Records contained in a dataset

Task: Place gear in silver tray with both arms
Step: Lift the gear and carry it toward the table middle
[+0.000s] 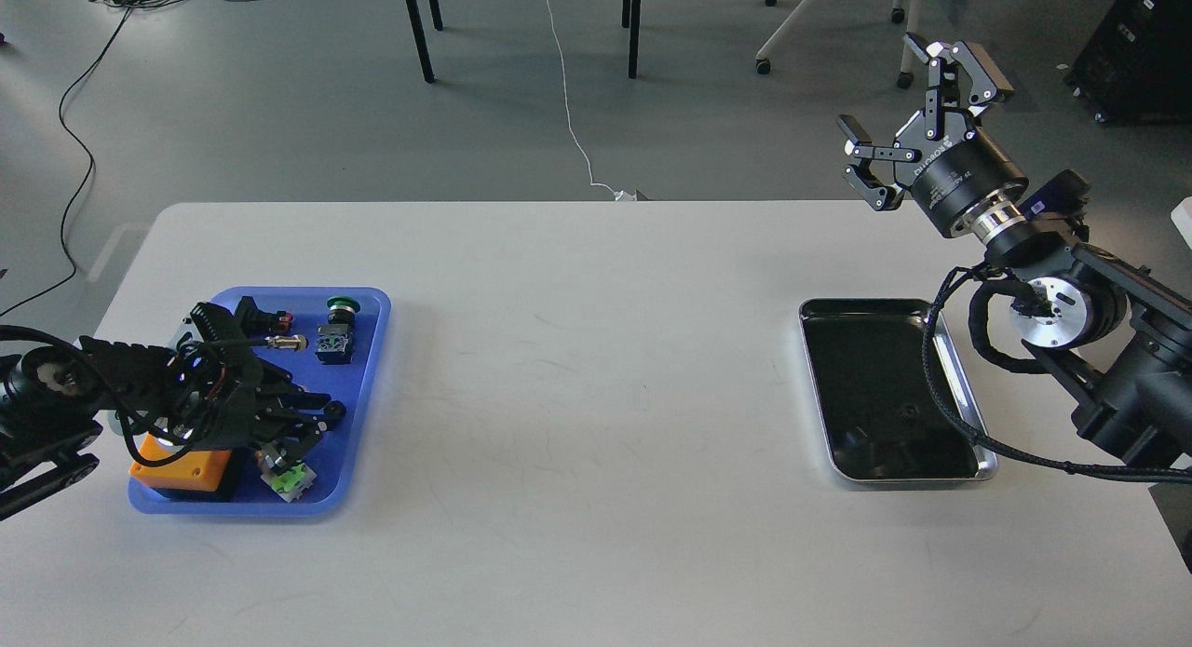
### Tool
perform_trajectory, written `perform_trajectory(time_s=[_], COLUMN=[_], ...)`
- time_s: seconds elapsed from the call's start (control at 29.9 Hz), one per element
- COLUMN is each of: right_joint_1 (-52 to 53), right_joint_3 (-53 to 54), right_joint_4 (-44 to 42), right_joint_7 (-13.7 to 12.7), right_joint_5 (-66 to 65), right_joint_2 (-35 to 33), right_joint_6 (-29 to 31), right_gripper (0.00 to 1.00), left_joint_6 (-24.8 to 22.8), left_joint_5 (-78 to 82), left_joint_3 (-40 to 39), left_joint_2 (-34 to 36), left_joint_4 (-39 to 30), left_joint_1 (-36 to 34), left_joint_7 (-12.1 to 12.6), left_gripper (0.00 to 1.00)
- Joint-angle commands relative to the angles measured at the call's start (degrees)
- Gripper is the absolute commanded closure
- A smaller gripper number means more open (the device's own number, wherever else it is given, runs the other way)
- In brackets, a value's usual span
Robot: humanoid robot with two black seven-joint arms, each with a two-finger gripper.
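Our left gripper [312,422] is hanging low inside the blue tray [368,386], dark against dark parts, so we cannot tell whether its fingers are apart or closed, or whether they are holding anything. Our right gripper [917,130] is sitting high at about 1 o'clock in the view, fingers spread wide, holding nothing, well above and beyond the silver tray [959,470]. The silver tray is lying on the white table [596,396] at roughly 3 o'clock, and its dark bottom is showing only reflections, no part in it. The blue tray is sitting at about 9 o'clock, well apart from the silver one. In it we are seeing an orange block [182,470] at the near edge, a green-and-white piece [291,479] just beside the left fingers, a green-capped button [342,304] at the far side, a dark square component [333,344] below that, and a small brass-tipped connector [284,343]. We are not making out a gear clearly; it may be hidden under the left gripper or too small to tell. We are judging the task as early: nothing is delivered, the pick is either underway or not yet secured. Left to do, as we read it: getting the gear out of the blue tray, carrying it across toward 3 o'clock, likely passing it to the right arm, and setting it down in the silver tray.
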Motion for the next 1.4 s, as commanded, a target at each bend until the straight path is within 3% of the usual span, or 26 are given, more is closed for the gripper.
perform_trajectory(time_s=[0.0,0.37,0.9,1.17,1.37], right_joint_1=[0.0,0.1,0.6,0.6,0.6], right_joint_3=[0.0,0.0,0.0,0.0,0.8], right_joint_4=[0.0,0.0,0.0,0.1,0.7], right_joint_7=[0.0,0.0,0.1,0.0,0.0], right_joint_5=[0.0,0.0,0.0,0.0,0.0], right_joint_2=[0.0,0.0,-0.4,-1.5,-4.1], right_joint_6=[0.0,0.0,-0.1,-0.1,0.3], right_gripper=[0.02,0.02,0.02,0.02,0.02], left_joint_6=[0.0,-0.1,-0.1,-0.6,-3.8], left_joint_5=[0.0,0.0,0.0,0.0,0.0], left_joint_3=[0.0,0.0,-0.3,-0.5,-0.6], left_joint_2=[-0.1,0.1,1.8,3.2,-1.0], left_joint_4=[0.0,0.0,-0.5,-1.1,-3.3], left_joint_1=[0.0,0.0,-3.7,-12.6,-20.1], left_joint_7=[0.0,-0.1,-1.5,-1.5,-1.5], left_gripper=[0.73,0.82,0.83,0.84,0.84])
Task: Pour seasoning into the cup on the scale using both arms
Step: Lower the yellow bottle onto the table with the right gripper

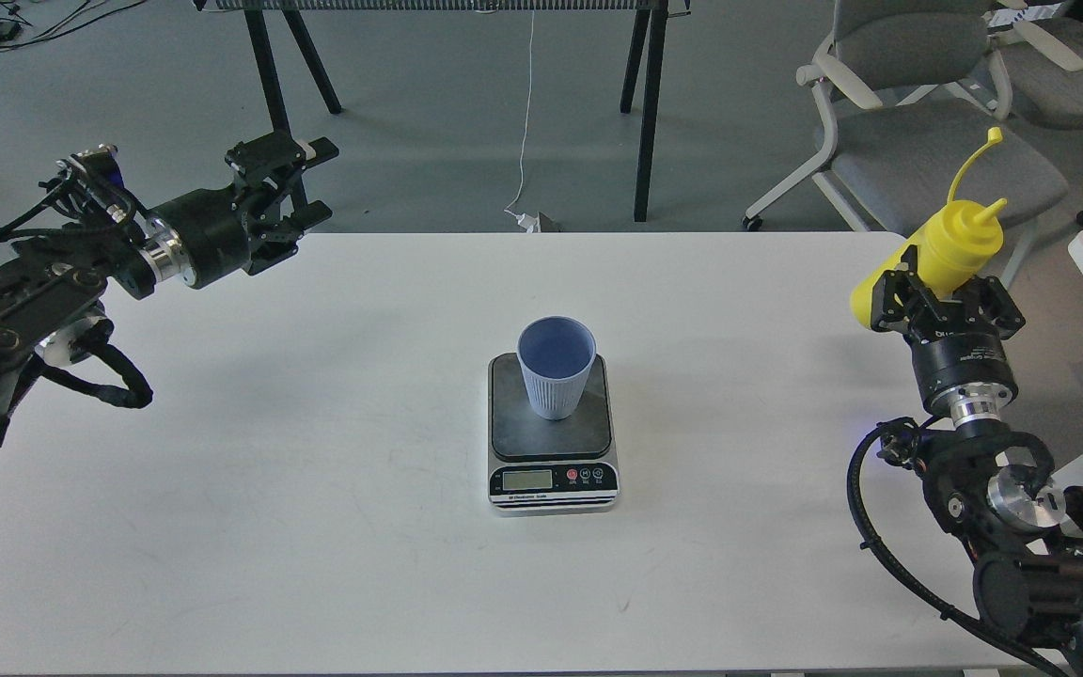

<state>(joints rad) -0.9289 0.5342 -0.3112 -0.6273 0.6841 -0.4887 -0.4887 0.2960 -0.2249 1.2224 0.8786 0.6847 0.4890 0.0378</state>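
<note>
A small light-blue ribbed plastic cup [557,367] stands upright on the dark plate of a silver kitchen scale [552,434] at mid white tabletop [316,489], bare surface all round. At the right edge, the right gripper's [944,293] fingers clamp a tilted yellow plastic squeeze bottle [946,254]. The left gripper [302,183] hovers open-fingered above the far left edge.

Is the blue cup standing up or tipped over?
Standing up. The cup sits on the scale with its open mouth facing upward.
</note>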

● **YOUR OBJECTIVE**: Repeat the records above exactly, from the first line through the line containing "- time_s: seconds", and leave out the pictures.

● **SOLUTION TO THIS EXERCISE**:
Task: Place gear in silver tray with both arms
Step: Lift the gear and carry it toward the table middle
[+0.000s] 
### Tool
perform_trajectory, written `perform_trajectory(time_s=[_], COLUMN=[_], ...)`
- time_s: seconds elapsed from the call's start (control at 29.9 Hz), one per element

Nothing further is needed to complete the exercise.